R7-kla is a common cytotoxic peptide (r7-kla) which derived from a natural antimicrobial peptide. R7-kla was synthesized by incorporating a mitochondrial membrane-disrupting peptide, kla (klaklakklaklak), with a cell-penetrating domain, r7 (rrrrrrr), to increase cellular uptake. The mechanism of peptide entry into cells involves peptide binding to the heparan sulfate on cell surface and subsequently endocytosis. R7-kla is an apoptosis inducer which causes mitochondrial membrane damage, triggering apoptosis and subsequently induced cell death in both in vitro and in vivo. Killing effects of r7-kla to different tumors were almost the same (Table 3). So, it can be used as an anti-tumor agent particularly when joint with the proper delivery systems. These cationic peptide sequences do not efficiently cross the eukaryotic plasma membranes, and so it usually has low toxicity, unless it is coupled to selective targeting domains allowing cell internalization. But they are able to interact with negatively charged prokaryotic plasma membrane and disrupt it. Therefore inside the cell, KLA can disrupt the mitochondrial membrane, and following the release of Cyt c, apoptosis is triggered. The anti-tumoral effect of KLA is based on physical disruption of the membrane bilayer and is therefore expected to be less susceptible to multiple drug resistance. With the D-configuration of KLA (kla) attached to a hepta-arginine cell-penetrating domain (r7), r7-kla showed better cytotoxicity against the HT1080 human fibro-sarcoma cell line compared with the clinically used anti-tumor agents evaluated in the current study [78].
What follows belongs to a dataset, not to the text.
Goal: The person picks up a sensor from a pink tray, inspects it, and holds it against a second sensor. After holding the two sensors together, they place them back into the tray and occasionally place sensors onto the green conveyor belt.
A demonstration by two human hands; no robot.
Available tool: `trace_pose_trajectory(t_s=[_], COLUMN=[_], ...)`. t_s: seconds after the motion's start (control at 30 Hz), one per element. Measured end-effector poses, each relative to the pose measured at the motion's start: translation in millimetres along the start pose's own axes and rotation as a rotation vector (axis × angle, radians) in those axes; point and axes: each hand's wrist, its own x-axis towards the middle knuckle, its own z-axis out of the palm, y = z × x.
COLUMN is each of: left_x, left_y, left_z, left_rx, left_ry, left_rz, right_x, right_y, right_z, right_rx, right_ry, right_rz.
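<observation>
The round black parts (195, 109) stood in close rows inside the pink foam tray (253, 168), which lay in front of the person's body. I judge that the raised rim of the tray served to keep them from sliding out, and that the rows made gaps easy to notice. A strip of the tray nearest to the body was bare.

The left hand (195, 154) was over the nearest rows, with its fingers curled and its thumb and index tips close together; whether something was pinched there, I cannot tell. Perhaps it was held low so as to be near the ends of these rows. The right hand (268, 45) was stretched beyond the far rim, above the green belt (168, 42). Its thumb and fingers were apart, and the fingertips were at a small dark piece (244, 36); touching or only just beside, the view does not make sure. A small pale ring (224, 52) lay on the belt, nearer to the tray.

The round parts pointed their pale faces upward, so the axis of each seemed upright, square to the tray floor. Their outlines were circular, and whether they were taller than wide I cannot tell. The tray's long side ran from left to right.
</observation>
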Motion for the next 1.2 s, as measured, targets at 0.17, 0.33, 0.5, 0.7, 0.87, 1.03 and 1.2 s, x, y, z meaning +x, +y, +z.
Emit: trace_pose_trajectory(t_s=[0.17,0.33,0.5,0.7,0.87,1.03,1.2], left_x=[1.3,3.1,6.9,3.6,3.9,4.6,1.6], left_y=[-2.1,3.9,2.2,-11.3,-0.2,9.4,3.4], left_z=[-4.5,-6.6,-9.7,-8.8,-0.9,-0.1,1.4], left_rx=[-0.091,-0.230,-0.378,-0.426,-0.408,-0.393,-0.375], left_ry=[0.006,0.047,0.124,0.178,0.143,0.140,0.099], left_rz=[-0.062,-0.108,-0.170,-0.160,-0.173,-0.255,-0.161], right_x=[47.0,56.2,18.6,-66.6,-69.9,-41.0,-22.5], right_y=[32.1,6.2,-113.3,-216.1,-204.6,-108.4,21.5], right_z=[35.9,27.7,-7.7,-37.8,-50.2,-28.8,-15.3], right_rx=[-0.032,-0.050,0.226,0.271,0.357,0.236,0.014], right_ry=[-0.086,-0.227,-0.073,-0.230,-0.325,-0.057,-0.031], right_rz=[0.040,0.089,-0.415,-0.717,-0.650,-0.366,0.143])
Conclusion and future studies

One of the prominent characteristics of cancer cells is improved resistance to mitochondrial apoptosis. Targeting mitochondrial proteins and membranes is an approach aiming at inducing apoptosis or cell death. Regarding this, many (pre) clinical studies have been carried out and encouraging results have been obtained. Although there is a lot of information about the function and structure of mitochondria, but the knowledge in the field of drugs targeting to this organelle is still not enough, and there is a need for improvement in efficiency of drug delivery systems to the mitochondria. This review focused on the most important mitochondrial pathways which have key roles in regulation of cell death in response to various stimuli. We collected and categorized different therapeutic peptides which can target these pathways as a novel tool in cancer therapy. Synthesis of new therapeutic peptides and drug discovery in the area of mitochondrial targeting can provide novel agents for treatment of cancers. Several challenges such as low bioavailability or difference of mitochondrial function among tissues needs to be recognized and overcame to achieve full therapeutic potential of these peptides. It is clear that new therapeutic approaches such as drug delivery systems, by considering all aspects of mitochondrial function in diseases, are essential for the future development of mitochondrial targeting peptides.